• Assignment:
All lines in the records below with the word "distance" must be returned.

• Material supplied:

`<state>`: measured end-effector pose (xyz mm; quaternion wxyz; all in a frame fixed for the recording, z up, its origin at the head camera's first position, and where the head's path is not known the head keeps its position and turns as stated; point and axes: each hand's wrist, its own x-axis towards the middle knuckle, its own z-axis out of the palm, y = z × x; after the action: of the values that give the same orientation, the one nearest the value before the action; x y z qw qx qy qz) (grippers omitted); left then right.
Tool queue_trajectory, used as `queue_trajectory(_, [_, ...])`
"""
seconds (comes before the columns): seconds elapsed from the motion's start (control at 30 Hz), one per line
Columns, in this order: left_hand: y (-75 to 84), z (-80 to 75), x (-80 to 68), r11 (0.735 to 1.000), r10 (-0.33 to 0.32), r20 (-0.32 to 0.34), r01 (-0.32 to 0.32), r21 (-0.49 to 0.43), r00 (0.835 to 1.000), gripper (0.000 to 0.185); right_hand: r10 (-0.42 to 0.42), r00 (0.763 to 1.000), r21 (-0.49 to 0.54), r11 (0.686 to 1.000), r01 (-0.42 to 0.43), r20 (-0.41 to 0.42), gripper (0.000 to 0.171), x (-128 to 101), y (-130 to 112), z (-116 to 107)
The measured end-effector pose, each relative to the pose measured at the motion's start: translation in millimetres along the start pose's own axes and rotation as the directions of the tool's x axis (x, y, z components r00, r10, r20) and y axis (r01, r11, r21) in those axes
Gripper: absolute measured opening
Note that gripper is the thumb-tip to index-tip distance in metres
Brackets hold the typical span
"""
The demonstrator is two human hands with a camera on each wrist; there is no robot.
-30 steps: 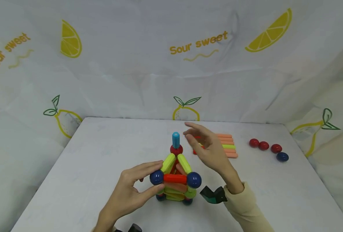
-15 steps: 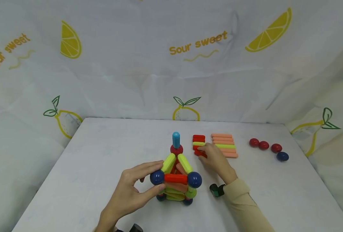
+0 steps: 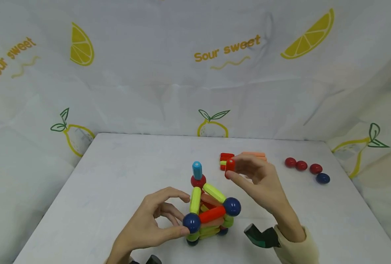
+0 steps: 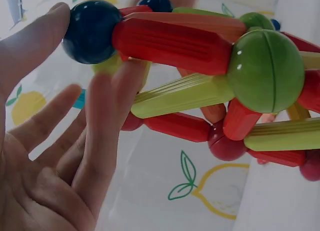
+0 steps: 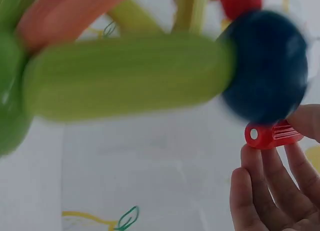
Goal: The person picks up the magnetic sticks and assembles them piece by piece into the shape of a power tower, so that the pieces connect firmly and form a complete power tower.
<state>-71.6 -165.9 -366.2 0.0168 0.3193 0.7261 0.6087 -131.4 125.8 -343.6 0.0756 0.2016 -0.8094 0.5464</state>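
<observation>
A tower of magnetic rods and balls (image 3: 212,214) stands in front of me, turned at an angle. Yellow-green rods slope up from its blue balls to a red ball (image 3: 198,181), topped by an upright light-blue rod (image 3: 197,170). My left hand (image 3: 149,222) holds the tower at its left corner, thumb against the near blue ball (image 4: 92,31) and fingers curled behind. To the right of the tower's top, my right hand (image 3: 265,183) pinches a short red magnetic rod (image 3: 230,168) between thumb and fingers. The right wrist view shows this rod's end (image 5: 254,134) with a pale round spot.
Behind the right hand lie short red rods (image 3: 226,155) and a row of longer orange rods (image 3: 253,154), partly hidden. Farther right are several red balls (image 3: 301,165) and a dark blue ball (image 3: 322,178). A white printed cloth (image 3: 149,73) hangs behind the table.
My right hand reached down to the short rods, picked up a red one and brought it back toward me. The tower has turned and its top tipped nearer; my left fingers have spread.
</observation>
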Motion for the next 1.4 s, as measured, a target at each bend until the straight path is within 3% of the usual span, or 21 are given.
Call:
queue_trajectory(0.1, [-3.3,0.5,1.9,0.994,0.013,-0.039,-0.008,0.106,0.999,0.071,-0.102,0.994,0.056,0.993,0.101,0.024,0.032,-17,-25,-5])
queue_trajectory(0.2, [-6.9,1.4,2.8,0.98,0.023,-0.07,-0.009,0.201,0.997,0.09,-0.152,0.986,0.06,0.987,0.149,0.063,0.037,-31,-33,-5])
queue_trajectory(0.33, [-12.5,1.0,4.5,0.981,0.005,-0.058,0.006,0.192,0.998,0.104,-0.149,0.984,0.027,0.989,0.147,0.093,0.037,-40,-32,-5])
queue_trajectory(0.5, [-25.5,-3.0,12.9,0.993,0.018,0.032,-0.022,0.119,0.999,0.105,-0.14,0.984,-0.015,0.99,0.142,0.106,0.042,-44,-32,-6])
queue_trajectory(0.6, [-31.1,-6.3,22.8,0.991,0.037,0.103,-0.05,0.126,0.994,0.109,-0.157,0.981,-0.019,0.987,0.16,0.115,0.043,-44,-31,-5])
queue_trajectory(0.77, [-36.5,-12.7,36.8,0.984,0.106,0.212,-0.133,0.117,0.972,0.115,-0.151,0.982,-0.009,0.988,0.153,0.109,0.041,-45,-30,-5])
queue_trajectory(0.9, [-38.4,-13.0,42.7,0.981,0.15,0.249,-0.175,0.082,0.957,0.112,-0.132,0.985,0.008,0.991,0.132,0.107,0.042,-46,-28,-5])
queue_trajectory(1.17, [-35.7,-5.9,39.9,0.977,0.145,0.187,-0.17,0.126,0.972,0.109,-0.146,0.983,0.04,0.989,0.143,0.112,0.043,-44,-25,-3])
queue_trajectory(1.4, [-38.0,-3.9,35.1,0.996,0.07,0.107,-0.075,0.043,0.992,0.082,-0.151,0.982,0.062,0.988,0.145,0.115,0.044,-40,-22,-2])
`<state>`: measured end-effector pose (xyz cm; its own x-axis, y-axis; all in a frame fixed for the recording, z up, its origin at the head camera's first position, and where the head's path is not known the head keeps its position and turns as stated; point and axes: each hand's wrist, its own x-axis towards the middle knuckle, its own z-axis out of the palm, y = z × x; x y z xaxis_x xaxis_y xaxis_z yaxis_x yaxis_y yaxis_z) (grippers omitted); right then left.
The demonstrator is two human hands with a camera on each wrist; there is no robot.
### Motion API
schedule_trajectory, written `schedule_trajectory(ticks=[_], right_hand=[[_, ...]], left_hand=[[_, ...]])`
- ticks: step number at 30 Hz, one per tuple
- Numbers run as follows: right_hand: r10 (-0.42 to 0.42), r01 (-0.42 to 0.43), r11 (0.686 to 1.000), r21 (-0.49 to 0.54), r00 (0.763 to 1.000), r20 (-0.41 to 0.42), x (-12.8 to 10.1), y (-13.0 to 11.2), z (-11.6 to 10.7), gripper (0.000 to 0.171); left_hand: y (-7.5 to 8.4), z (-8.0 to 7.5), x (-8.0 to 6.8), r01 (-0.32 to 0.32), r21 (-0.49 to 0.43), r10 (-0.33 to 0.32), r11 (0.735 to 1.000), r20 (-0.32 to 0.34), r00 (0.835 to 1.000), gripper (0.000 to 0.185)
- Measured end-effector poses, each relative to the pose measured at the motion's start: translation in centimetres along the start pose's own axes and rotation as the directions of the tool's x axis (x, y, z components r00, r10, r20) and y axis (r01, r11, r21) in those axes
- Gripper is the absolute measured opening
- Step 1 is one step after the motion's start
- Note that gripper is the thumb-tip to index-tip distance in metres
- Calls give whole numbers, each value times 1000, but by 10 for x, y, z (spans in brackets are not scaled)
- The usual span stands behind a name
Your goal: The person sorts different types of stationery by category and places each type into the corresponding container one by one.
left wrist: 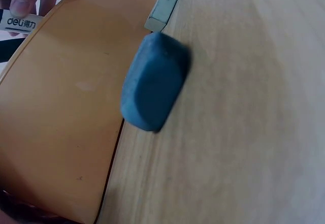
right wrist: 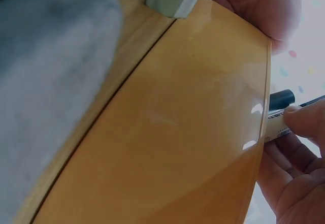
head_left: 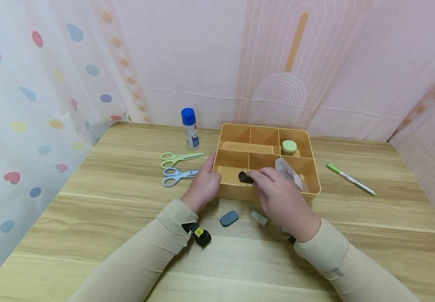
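R hand [head_left: 277, 197] pinches a small black item [head_left: 245, 177] w/ white label, held over the front-left compartment of the orange tray [head_left: 313, 176], at approx 12 o'clock from the wrist. Label reads "deli" plus chars too small to make out; prob. an eraser or sharpener, can't tell. L hand [head_left: 203, 184] rests against the tray's front-left corner at 9 o'clock, fingers curled round the wall. Blue-grey eraser [head_left: 229, 218] and pale green eraser [head_left: 259, 217] lie on the surface at 6 o'clock of the tray, just beside its wall. Green round item [head_left: 289, 146] sits in back-right compartment. Glue stick [head_left: 190, 128], two scissors [head_left: 179, 167], green marker [head_left: 350, 179] lie around.
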<state>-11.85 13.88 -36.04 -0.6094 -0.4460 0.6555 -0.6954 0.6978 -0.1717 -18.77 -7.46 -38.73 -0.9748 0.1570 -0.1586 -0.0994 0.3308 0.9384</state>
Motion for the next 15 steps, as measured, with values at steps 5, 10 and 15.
schedule_trajectory(ticks=[5,10,15], right_hand=[[34,-34,999,-5,999,31,0,0,0,29],[52,-52,999,-16,997,52,-1,1,1,30],[70,-69,997,-20,995,75,-1,1,0,30]], left_hand=[[0,0,0,11,5,-11,1000,0,1000,76],[0,0,0,0,10,0,1000,-1,1000,75],[0,-1,-1,-1,5,1,1000,-1,1000,76]])
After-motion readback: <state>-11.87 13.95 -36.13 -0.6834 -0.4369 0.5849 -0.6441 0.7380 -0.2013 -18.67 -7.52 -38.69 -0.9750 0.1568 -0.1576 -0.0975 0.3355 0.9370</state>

• Response to the exercise:
Note that gripper is the thumb-tip to index-tip distance in metres
- Note that gripper is the thumb-tip to index-tip distance in metres

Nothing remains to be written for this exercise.